## What you have to do
Every entry is to be printed again precisely as given.

## Supplied material
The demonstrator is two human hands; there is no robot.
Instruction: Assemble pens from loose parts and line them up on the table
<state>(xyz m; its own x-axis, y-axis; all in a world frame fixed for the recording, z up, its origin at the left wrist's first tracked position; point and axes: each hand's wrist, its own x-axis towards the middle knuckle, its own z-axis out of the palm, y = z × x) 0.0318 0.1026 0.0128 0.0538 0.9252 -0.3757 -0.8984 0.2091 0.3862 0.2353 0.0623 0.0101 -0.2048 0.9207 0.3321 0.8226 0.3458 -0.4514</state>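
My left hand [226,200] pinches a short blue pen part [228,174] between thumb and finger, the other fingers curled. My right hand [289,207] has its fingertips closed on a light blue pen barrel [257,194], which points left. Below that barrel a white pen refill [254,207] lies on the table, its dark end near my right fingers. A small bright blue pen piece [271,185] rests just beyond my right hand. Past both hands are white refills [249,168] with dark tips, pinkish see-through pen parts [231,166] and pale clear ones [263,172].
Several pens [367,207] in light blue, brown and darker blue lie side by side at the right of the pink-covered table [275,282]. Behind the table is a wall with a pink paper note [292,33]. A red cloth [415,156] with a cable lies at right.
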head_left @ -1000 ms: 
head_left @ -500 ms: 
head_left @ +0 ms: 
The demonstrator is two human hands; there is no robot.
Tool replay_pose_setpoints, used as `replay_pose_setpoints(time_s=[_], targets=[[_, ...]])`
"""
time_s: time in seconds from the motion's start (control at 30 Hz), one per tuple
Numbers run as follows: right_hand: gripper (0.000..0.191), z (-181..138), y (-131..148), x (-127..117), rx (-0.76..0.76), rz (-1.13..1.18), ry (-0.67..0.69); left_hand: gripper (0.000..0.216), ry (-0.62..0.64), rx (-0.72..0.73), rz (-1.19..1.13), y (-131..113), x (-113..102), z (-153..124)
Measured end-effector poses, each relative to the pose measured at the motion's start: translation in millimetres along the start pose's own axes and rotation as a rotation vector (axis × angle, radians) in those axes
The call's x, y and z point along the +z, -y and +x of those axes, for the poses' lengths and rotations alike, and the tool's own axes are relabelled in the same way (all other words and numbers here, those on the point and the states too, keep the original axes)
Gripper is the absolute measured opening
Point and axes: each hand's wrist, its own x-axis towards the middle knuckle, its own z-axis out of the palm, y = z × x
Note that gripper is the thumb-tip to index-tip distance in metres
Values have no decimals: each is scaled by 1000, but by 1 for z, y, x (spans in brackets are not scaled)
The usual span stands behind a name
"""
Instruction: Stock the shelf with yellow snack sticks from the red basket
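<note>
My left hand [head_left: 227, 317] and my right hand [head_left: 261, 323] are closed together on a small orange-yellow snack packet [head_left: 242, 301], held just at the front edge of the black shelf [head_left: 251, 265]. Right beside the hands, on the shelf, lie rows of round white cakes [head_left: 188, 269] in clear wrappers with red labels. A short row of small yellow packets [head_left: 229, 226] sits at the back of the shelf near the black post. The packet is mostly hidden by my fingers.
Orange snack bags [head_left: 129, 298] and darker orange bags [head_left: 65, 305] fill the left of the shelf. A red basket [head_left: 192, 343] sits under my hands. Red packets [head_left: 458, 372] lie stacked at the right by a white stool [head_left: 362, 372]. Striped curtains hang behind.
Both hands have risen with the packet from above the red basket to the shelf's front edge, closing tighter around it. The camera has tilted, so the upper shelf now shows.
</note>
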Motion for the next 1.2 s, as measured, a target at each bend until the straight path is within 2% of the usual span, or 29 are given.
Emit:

## Exercise response
The demonstrator is two human hands; there is no robot.
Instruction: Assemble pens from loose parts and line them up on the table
<state>(xyz m; its own x-axis, y-axis; all in a world frame fixed for the recording, z up, its origin at the left wrist's first tracked position; point and axes: each hand's wrist, its own x-axis towards the middle knuckle, its own z-axis out of the palm, y = z × x) 0.0318 0.1026 0.0128 0.0538 0.9252 -0.3757 -0.8984 0.2091 0.3862 0.2353 0.0623 0.0101 -0.2048 0.9207 0.3321 0.8226 0.3458 -0.4514</state>
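My left hand [226,200] pinches a short blue pen part [228,174] between thumb and finger, the other fingers curled. My right hand [289,207] has its fingertips closed on a light blue pen barrel [257,194], which points left. Below that barrel a white pen refill [254,207] lies on the table, its dark end near my right fingers. A small bright blue pen piece [271,185] rests just beyond my right hand. Past both hands are white refills [249,168] with dark tips, pinkish see-through pen parts [231,166] and pale clear ones [263,172].
Several pens [367,207] in light blue, brown and darker blue lie side by side at the right of the pink-covered table [275,282]. Behind the table is a wall with a pink paper note [292,33]. A red cloth [415,156] with a cable lies at right.
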head_left @ -1000 ms: 
head_left @ -500 ms: 
head_left @ +0 ms: 
The demonstrator is two human hands; there is no robot.
Tool replay_pose_setpoints, used as `replay_pose_setpoints(time_s=[_], targets=[[_, ...]])`
"""
time_s: time in seconds from the motion's start (control at 30 Hz), one per tuple
Numbers run as follows: right_hand: gripper (0.000..0.191), z (-181..138), y (-131..148), x (-127..117), rx (-0.76..0.76), rz (-1.13..1.18), ry (-0.67..0.69); left_hand: gripper (0.000..0.216), ry (-0.62..0.64), rx (-0.72..0.73), rz (-1.19..1.13), y (-131..113), x (-113..102), z (-153..124)
Measured end-effector poses, each relative to the pose measured at the motion's start: translation in millimetres along the start pose's own axes and rotation as a rotation vector (axis × angle, radians) in those axes
The call's x, y and z point along the +z, -y and +x of those axes, for the poses' lengths and rotations alike, and the tool's own axes are relabelled in the same way (all other words and numbers here, those on the point and the states too, keep the original axes)
Gripper is the absolute measured opening
Point and axes: each hand's wrist, its own x-axis towards the middle knuckle, its own z-axis out of the palm, y = z × x
Note that gripper is the thumb-tip to index-tip distance in metres
Values have no decimals: each is scaled by 1000, but by 1 for z, y, x (spans in brackets are not scaled)
The usual span stands behind a name
"""
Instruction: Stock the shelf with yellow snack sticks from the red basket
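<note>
My left hand [head_left: 227, 317] and my right hand [head_left: 261, 323] are closed together on a small orange-yellow snack packet [head_left: 242, 301], held just at the front edge of the black shelf [head_left: 251, 265]. Right beside the hands, on the shelf, lie rows of round white cakes [head_left: 188, 269] in clear wrappers with red labels. A short row of small yellow packets [head_left: 229, 226] sits at the back of the shelf near the black post. The packet is mostly hidden by my fingers.
Orange snack bags [head_left: 129, 298] and darker orange bags [head_left: 65, 305] fill the left of the shelf. A red basket [head_left: 192, 343] sits under my hands. Red packets [head_left: 458, 372] lie stacked at the right by a white stool [head_left: 362, 372]. Striped curtains hang behind.
Both hands have risen with the packet from above the red basket to the shelf's front edge, closing tighter around it. The camera has tilted, so the upper shelf now shows.
</note>
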Motion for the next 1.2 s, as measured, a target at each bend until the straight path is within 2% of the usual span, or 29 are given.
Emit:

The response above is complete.